- Task
Copy the full listing exactly, word for word.

== Segment start ==

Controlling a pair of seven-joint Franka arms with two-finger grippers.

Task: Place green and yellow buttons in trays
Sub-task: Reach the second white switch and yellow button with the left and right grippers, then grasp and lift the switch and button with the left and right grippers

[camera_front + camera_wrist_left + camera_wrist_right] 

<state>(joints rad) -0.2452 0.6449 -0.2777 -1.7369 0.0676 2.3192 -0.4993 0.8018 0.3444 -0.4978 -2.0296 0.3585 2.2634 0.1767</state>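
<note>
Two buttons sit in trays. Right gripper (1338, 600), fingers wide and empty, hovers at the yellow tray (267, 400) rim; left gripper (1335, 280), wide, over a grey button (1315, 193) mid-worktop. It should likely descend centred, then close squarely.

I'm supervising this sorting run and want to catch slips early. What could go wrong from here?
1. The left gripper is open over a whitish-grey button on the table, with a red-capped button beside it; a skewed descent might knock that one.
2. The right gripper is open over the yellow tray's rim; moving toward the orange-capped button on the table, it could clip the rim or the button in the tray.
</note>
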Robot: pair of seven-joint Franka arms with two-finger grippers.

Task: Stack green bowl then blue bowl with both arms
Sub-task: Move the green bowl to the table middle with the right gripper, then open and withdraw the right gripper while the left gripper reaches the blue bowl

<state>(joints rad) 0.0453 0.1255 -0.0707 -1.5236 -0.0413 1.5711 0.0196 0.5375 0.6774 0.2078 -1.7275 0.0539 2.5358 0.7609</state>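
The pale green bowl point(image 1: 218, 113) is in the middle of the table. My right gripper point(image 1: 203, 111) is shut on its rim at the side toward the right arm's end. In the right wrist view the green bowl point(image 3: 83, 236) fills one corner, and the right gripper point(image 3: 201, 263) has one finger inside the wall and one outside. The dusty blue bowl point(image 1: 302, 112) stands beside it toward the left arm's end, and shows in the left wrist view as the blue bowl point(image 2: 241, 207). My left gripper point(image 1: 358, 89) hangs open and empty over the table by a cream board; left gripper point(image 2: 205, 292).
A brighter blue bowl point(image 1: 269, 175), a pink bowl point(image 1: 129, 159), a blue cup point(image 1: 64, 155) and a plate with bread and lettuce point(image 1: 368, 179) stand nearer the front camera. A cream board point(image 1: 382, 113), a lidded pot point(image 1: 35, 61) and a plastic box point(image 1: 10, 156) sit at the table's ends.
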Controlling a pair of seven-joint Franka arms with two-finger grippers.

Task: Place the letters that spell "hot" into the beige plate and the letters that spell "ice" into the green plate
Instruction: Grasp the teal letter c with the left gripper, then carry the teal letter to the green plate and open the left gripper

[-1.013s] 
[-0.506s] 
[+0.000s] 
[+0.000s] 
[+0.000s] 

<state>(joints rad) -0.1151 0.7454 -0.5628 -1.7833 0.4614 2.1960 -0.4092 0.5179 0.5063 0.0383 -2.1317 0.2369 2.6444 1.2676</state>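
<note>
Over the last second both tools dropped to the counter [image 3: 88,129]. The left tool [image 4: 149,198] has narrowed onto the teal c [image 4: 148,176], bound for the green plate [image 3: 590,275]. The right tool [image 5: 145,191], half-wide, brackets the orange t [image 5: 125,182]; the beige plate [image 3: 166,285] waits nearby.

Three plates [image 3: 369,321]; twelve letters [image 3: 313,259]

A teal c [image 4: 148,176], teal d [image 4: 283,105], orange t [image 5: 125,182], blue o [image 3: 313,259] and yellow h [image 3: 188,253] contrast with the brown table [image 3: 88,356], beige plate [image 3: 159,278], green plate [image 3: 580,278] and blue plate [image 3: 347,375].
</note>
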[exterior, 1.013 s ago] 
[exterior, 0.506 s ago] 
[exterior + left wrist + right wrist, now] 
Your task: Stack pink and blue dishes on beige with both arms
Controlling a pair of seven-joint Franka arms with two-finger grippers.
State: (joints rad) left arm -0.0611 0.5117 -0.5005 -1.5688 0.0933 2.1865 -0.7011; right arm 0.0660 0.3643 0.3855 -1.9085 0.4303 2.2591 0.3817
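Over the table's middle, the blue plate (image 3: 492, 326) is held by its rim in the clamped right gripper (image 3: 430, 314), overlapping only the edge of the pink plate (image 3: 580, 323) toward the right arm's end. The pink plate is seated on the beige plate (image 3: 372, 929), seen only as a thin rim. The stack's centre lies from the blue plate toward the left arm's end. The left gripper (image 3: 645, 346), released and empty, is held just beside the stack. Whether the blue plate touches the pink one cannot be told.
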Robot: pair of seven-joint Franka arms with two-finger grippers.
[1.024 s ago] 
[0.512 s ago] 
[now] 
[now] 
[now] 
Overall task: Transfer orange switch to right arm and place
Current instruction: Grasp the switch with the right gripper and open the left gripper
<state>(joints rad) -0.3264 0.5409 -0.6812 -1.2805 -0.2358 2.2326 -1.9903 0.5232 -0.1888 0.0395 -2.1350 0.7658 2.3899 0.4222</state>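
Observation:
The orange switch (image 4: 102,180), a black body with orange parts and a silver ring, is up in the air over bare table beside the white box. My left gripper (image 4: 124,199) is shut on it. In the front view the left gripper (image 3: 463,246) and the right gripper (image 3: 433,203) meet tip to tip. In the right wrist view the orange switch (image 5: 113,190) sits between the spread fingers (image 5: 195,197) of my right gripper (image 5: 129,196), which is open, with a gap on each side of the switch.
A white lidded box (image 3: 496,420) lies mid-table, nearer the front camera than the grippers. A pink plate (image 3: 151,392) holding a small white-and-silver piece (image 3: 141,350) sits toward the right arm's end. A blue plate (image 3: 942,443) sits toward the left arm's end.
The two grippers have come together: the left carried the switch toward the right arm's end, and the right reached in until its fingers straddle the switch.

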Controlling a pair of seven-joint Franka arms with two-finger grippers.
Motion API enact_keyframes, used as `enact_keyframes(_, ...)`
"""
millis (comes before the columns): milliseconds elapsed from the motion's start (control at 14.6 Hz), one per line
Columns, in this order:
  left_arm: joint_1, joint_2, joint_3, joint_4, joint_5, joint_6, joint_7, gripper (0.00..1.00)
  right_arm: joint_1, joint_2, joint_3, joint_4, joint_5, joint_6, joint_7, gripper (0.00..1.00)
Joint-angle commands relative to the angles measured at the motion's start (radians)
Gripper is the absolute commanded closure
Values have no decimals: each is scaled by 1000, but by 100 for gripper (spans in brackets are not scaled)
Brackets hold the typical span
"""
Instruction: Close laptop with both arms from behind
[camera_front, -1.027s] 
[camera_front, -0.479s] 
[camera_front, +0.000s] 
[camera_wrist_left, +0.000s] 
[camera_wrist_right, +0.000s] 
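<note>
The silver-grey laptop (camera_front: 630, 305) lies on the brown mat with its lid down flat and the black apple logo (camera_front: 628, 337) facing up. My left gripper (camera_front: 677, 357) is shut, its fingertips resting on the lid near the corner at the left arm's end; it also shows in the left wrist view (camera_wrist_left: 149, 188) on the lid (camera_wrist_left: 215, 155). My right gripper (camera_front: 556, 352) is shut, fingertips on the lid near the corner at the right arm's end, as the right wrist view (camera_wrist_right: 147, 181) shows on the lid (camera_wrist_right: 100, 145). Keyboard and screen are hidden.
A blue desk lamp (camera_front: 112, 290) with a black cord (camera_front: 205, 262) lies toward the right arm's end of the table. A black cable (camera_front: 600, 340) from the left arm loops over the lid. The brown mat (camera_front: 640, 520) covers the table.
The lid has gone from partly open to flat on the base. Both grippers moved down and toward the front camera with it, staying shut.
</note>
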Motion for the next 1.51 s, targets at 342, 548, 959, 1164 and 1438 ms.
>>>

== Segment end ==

- Exercise result
Controlling a pair of seven-joint Franka arms with two-finger grippers.

Task: Place green and yellow buttons in trays
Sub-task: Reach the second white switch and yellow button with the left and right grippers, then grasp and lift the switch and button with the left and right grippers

[camera_front + camera_wrist_left + camera_wrist_right] 

<state>(joints rad) -0.2452 0.6449 -0.2777 -1.7369 0.0676 2.3192 -0.4993 0.8018 0.3444 -0.4978 -2.0296 0.3585 2.2634 0.1767</state>
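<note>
Two buttons sit in trays. Right gripper (1338, 600), fingers wide and empty, hovers at the yellow tray (267, 400) rim; left gripper (1335, 280), wide, over a grey button (1315, 193) mid-worktop. It should likely descend centred, then close squarely.

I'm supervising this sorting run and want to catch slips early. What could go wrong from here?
1. The left gripper is open over a whitish-grey button on the table, with a red-capped button beside it; a skewed descent might knock that one.
2. The right gripper is open over the yellow tray's rim; moving toward the orange-capped button on the table, it could clip the rim or the button in the tray.
</note>
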Robot: pair of seven-joint Franka arms with two-finger grippers.

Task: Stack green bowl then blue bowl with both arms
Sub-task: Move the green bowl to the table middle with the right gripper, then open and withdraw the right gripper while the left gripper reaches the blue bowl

<state>(joints rad) 0.0453 0.1255 -0.0707 -1.5236 -0.0413 1.5711 0.0196 0.5375 0.6774 0.2078 -1.7275 0.0539 2.5358 0.7609</state>
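The pale green bowl point(image 1: 218, 113) is in the middle of the table. My right gripper point(image 1: 203, 111) is shut on its rim at the side toward the right arm's end. In the right wrist view the green bowl point(image 3: 83, 236) fills one corner, and the right gripper point(image 3: 201, 263) has one finger inside the wall and one outside. The dusty blue bowl point(image 1: 302, 112) stands beside it toward the left arm's end, and shows in the left wrist view as the blue bowl point(image 2: 241, 207). My left gripper point(image 1: 358, 89) hangs open and empty over the table by a cream board; left gripper point(image 2: 205, 292).
A brighter blue bowl point(image 1: 269, 175), a pink bowl point(image 1: 129, 159), a blue cup point(image 1: 64, 155) and a plate with bread and lettuce point(image 1: 368, 179) stand nearer the front camera. A cream board point(image 1: 382, 113), a lidded pot point(image 1: 35, 61) and a plastic box point(image 1: 10, 156) sit at the table's ends.
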Controlling a pair of seven-joint Franka arms with two-finger grippers.

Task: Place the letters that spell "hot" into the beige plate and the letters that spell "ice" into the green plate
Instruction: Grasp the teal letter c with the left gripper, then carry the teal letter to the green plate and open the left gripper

[-1.013s] 
[-0.506s] 
[+0.000s] 
[+0.000s] 
[+0.000s] 

<state>(joints rad) -0.1151 0.7454 -0.5628 -1.7833 0.4614 2.1960 -0.4092 0.5179 0.5063 0.0383 -2.1317 0.2369 2.6444 1.2676</state>
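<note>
Over the last second both tools dropped to the counter [image 3: 88,129]. The left tool [image 4: 149,198] has narrowed onto the teal c [image 4: 148,176], bound for the green plate [image 3: 590,275]. The right tool [image 5: 145,191], half-wide, brackets the orange t [image 5: 125,182]; the beige plate [image 3: 166,285] waits nearby.

Three plates [image 3: 369,321]; twelve letters [image 3: 313,259]

A teal c [image 4: 148,176], teal d [image 4: 283,105], orange t [image 5: 125,182], blue o [image 3: 313,259] and yellow h [image 3: 188,253] contrast with the brown table [image 3: 88,356], beige plate [image 3: 159,278], green plate [image 3: 580,278] and blue plate [image 3: 347,375].
</note>
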[exterior, 1.013 s ago] 
[exterior, 0.506 s ago] 
[exterior + left wrist + right wrist, now] 
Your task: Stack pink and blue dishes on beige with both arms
Controlling a pair of seven-joint Franka arms with two-finger grippers.
State: (joints rad) left arm -0.0611 0.5117 -0.5005 -1.5688 0.0933 2.1865 -0.7011; right arm 0.0660 0.3643 0.3855 -1.9085 0.4303 2.2591 0.3817
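Over the table's middle, the blue plate (image 3: 492, 326) is held by its rim in the clamped right gripper (image 3: 430, 314), overlapping only the edge of the pink plate (image 3: 580, 323) toward the right arm's end. The pink plate is seated on the beige plate (image 3: 372, 929), seen only as a thin rim. The stack's centre lies from the blue plate toward the left arm's end. The left gripper (image 3: 645, 346), released and empty, is held just beside the stack. Whether the blue plate touches the pink one cannot be told.
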Robot: pair of seven-joint Franka arms with two-finger grippers.
[1.024 s ago] 
[0.512 s ago] 
[now] 
[now] 
[now] 
Overall task: Transfer orange switch to right arm and place
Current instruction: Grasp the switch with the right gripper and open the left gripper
<state>(joints rad) -0.3264 0.5409 -0.6812 -1.2805 -0.2358 2.2326 -1.9903 0.5232 -0.1888 0.0395 -2.1350 0.7658 2.3899 0.4222</state>
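Observation:
The orange switch (image 4: 102,180), a black body with orange parts and a silver ring, is up in the air over bare table beside the white box. My left gripper (image 4: 124,199) is shut on it. In the front view the left gripper (image 3: 463,246) and the right gripper (image 3: 433,203) meet tip to tip. In the right wrist view the orange switch (image 5: 113,190) sits between the spread fingers (image 5: 195,197) of my right gripper (image 5: 129,196), which is open, with a gap on each side of the switch.
A white lidded box (image 3: 496,420) lies mid-table, nearer the front camera than the grippers. A pink plate (image 3: 151,392) holding a small white-and-silver piece (image 3: 141,350) sits toward the right arm's end. A blue plate (image 3: 942,443) sits toward the left arm's end.
The two grippers have come together: the left carried the switch toward the right arm's end, and the right reached in until its fingers straddle the switch.
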
Controlling a pair of seven-joint Franka arms with two-finger grippers.
Motion API enact_keyframes, used as `enact_keyframes(_, ...)`
"""
millis (comes before the columns): milliseconds elapsed from the motion's start (control at 14.6 Hz), one per line
Columns, in this order:
  left_arm: joint_1, joint_2, joint_3, joint_4, joint_5, joint_6, joint_7, gripper (0.00..1.00)
  right_arm: joint_1, joint_2, joint_3, joint_4, joint_5, joint_6, joint_7, gripper (0.00..1.00)
Joint-angle commands relative to the angles measured at the motion's start (radians)
Gripper is the absolute commanded closure
Values have no decimals: each is scaled by 1000, but by 100 for gripper (spans in brackets are not scaled)
Brackets hold the typical span
"""
Instruction: Close laptop with both arms from behind
[camera_front, -1.027s] 
[camera_front, -0.479s] 
[camera_front, +0.000s] 
[camera_wrist_left, +0.000s] 
[camera_wrist_right, +0.000s] 
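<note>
The silver-grey laptop (camera_front: 630, 305) lies on the brown mat with its lid down flat and the black apple logo (camera_front: 628, 337) facing up. My left gripper (camera_front: 677, 357) is shut, its fingertips resting on the lid near the corner at the left arm's end; it also shows in the left wrist view (camera_wrist_left: 149, 188) on the lid (camera_wrist_left: 215, 155). My right gripper (camera_front: 556, 352) is shut, fingertips on the lid near the corner at the right arm's end, as the right wrist view (camera_wrist_right: 147, 181) shows on the lid (camera_wrist_right: 100, 145). Keyboard and screen are hidden.
A blue desk lamp (camera_front: 112, 290) with a black cord (camera_front: 205, 262) lies toward the right arm's end of the table. A black cable (camera_front: 600, 340) from the left arm loops over the lid. The brown mat (camera_front: 640, 520) covers the table.
The lid has gone from partly open to flat on the base. Both grippers moved down and toward the front camera with it, staying shut.
</note>
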Motion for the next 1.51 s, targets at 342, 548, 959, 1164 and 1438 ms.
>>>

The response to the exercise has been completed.